Work instruction. Please restate, exactly, only the lines from the beginning of the listing below through the line containing "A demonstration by", with the pictures left out.

-- Material provided follows --

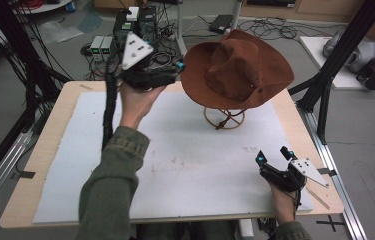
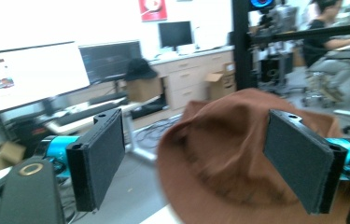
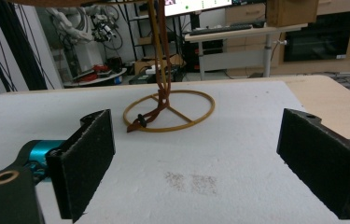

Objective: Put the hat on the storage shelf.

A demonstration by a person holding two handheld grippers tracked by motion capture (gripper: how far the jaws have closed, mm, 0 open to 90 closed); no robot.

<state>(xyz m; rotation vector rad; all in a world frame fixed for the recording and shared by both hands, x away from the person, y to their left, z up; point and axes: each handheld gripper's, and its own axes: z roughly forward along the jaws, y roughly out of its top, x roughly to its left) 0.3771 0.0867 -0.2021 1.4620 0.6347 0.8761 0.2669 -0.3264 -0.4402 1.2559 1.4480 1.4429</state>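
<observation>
The brown hat [image 1: 237, 67] sits on a wire stand [image 1: 224, 118] at the far middle of the desk [image 1: 45, 150], tilted, its crown facing the person and its long axis running left to right. The left tool [image 1: 177, 67] hovers just beside the brim, jaws wide, holding nothing. The right tool [image 1: 271, 156] rests near the desk's right edge, jaws wide and empty.

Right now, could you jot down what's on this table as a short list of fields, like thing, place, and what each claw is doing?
hat: brown brimmed hat, perched tilted on a stand
stand: wooden hoop base on the white mat, far side
chin strap: hangs down to the hoop base
left gripper: raised beside the hat's brim, jaws open, holding nothing
right gripper: low over the mat's near right part, jaws open, holding nothing
</observation>
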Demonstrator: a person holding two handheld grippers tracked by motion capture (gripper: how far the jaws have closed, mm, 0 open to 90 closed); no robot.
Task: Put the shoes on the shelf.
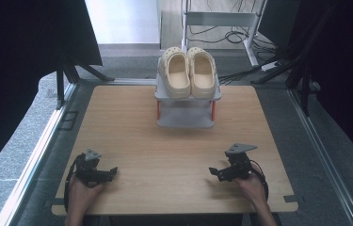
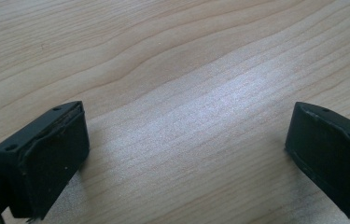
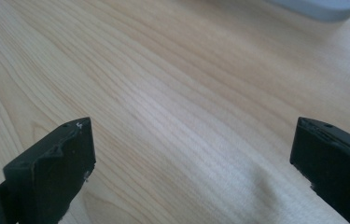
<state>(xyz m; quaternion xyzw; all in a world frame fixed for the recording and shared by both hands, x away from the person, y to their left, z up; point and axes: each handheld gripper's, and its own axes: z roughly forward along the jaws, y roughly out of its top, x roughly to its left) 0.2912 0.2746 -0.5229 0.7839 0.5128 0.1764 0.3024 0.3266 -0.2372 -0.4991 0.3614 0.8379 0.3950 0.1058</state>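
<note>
At the far middle of the wooden table (image 1: pixel 132 122) stands a small grey two-level shoe rack (image 1: pixel 187 113), its shelves joined by thin red posts. Its top shelf carries a pair of cream clogs (image 1: pixel 188 73), set side by side and touching along their inner edges, toes towards the person and open heels towards the far edge. The lower shelf looks bare as far as the high view shows. No brand, label or writing can be made out on the clogs or the rack.

Both grippers rest low on the near part of the table, well apart from the rack and from each other. The left gripper (image 1: pixel 111 170) lies near the near-left corner in the person's left hand (image 1: pixel 81 195), its tips pointing towards the middle of the table. In the left gripper view its jaws stand wide, with bare wood grain between them. The right gripper (image 1: pixel 214 172) lies near the near-right corner in the right hand (image 1: pixel 253 185), pointing inward too, a grey three-cornered plate on its top. In the right gripper view its jaws also stand wide over bare wood, and a grey edge of the rack shows at the upper right corner.
</note>
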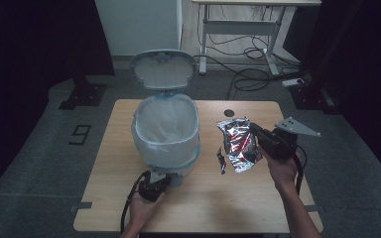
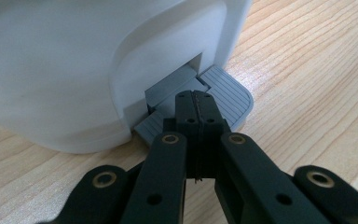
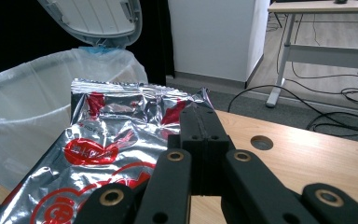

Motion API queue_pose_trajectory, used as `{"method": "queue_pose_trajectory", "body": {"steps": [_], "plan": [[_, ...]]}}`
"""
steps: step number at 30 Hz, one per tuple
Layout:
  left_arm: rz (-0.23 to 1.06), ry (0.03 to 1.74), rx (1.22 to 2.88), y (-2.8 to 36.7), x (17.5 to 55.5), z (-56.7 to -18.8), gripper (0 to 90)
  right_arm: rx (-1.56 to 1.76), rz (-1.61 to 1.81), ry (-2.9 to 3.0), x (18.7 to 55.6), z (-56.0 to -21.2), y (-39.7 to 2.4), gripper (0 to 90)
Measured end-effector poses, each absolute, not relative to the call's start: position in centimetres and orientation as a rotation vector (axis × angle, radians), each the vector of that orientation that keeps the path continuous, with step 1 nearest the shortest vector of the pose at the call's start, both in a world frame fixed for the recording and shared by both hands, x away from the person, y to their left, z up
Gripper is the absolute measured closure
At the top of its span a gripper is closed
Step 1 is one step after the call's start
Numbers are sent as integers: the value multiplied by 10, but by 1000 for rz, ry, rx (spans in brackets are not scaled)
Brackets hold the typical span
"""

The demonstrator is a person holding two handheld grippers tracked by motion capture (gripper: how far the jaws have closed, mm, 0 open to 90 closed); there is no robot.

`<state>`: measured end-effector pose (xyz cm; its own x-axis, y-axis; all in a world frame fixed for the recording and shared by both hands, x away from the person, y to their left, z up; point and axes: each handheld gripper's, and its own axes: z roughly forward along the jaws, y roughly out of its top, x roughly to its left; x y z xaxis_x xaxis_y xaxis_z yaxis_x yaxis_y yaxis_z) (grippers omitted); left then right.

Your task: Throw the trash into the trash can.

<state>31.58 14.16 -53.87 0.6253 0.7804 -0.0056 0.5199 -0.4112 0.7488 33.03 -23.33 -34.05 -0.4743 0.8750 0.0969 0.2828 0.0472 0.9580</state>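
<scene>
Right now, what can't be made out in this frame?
- Bin contents: the white liner hides them, high view.
- Foil wrapper print: crumpled and cut off at the bottom edge, right gripper view.
- Small dark scrap beside the wrapper: too small to identify, high view.
- Pedal: partly behind the left gripper.

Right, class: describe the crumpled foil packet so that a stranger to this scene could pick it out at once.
Start at the white pedal bin, lid up, in the middle of the wooden table. To its right, the right gripper holds the foil packet tilted above the tabletop. It is the one shiny thing: crinkled silver with red print, unlike the small dark scrap beside it.
</scene>
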Motion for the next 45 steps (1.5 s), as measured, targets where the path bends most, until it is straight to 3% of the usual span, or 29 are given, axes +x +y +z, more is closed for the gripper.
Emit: {"method": "queue_pose_trajectory", "body": {"steps": [45], "plan": [[450,1010,2107,142,316,-539,900,1090,1431,1901,361,-295,-173,900]]}}
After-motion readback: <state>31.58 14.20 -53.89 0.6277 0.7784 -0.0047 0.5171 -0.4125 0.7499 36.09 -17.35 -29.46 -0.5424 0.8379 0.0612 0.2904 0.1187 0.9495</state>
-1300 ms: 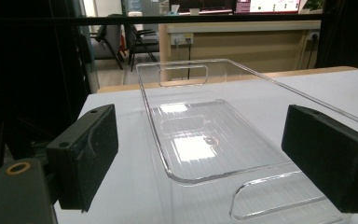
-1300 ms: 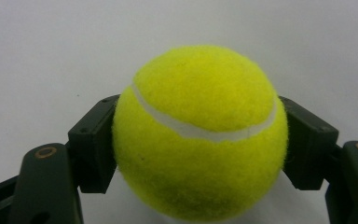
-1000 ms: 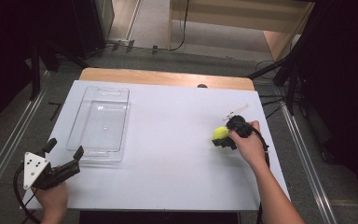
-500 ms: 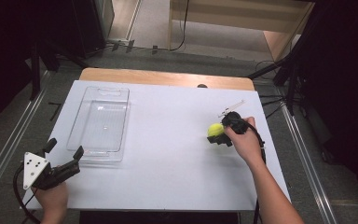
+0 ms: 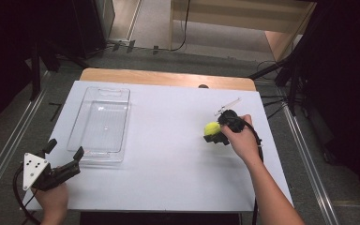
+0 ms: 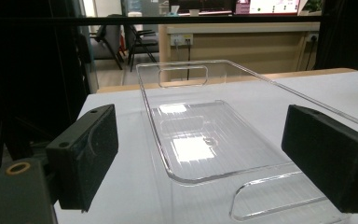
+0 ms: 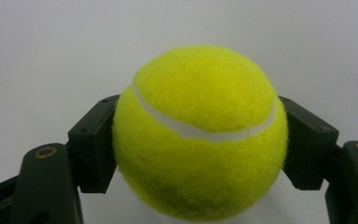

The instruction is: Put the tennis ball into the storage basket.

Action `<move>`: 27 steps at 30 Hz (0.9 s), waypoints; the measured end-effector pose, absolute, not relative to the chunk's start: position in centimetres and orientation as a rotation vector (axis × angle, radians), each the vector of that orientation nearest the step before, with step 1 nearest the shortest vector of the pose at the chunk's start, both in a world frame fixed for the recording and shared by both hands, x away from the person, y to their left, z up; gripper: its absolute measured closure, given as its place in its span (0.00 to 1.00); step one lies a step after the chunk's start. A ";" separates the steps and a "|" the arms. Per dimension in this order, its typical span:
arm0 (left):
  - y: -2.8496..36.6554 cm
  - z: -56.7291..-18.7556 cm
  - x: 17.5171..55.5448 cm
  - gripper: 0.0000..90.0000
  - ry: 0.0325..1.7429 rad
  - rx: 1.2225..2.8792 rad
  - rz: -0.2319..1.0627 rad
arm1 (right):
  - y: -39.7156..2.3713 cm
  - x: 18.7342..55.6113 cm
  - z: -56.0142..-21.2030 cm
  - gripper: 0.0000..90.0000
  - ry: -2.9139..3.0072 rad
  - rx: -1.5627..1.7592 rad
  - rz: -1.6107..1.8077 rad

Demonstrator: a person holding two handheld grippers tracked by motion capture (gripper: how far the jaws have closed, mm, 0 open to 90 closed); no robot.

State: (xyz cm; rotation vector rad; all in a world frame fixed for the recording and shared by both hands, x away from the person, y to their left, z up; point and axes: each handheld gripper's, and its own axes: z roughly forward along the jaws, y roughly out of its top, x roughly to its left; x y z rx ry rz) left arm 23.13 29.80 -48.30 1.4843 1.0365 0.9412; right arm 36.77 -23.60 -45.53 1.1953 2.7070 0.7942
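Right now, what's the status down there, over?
Right gripper shut on tennis ball. Left gripper open, fingers apart, near clear plastic tray. Nothing between ball and tray.

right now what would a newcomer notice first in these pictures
The yellow tennis ball stands out, clamped between the jaws of the right claw over the right side of the white table. Next comes the clear tray, empty, lying on the table's left side. The left claw sits open near the tray's near end, not touching it.
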 end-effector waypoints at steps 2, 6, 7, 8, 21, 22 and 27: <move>29.8 -48.3 23.1 0.13 1.037 1.484 0.940 | -23.4 36.9 -45.5 0.26 2.709 1.186 0.797; 29.8 -48.3 23.1 0.13 1.036 1.485 0.941 | -22.8 37.0 -45.3 0.26 2.714 1.176 0.798; 29.8 -48.3 23.1 0.13 1.036 1.485 0.941 | -22.7 37.1 -45.3 0.26 2.716 1.179 0.805; 29.8 -48.3 23.1 0.13 1.035 1.485 0.941 | -22.6 37.1 -45.2 0.26 2.720 1.166 0.803; 29.8 -48.3 23.1 0.13 1.032 1.485 0.941 | -20.5 37.6 -45.0 0.26 2.744 1.125 0.834; 29.8 -48.3 23.1 0.13 1.032 1.485 0.941 | -20.5 37.6 -45.0 0.26 2.744 1.125 0.834; 29.8 -48.3 23.1 0.13 1.032 1.485 0.940 | -19.6 37.8 -44.8 0.26 2.756 1.100 0.846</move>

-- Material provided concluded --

Solved problem.
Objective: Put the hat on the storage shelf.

A demonstration by a person holding two handheld grippers tracked by motion capture (gripper: how far the jaws have closed, mm, 0 open to 90 closed); no robot.

There's nothing left to add to the output.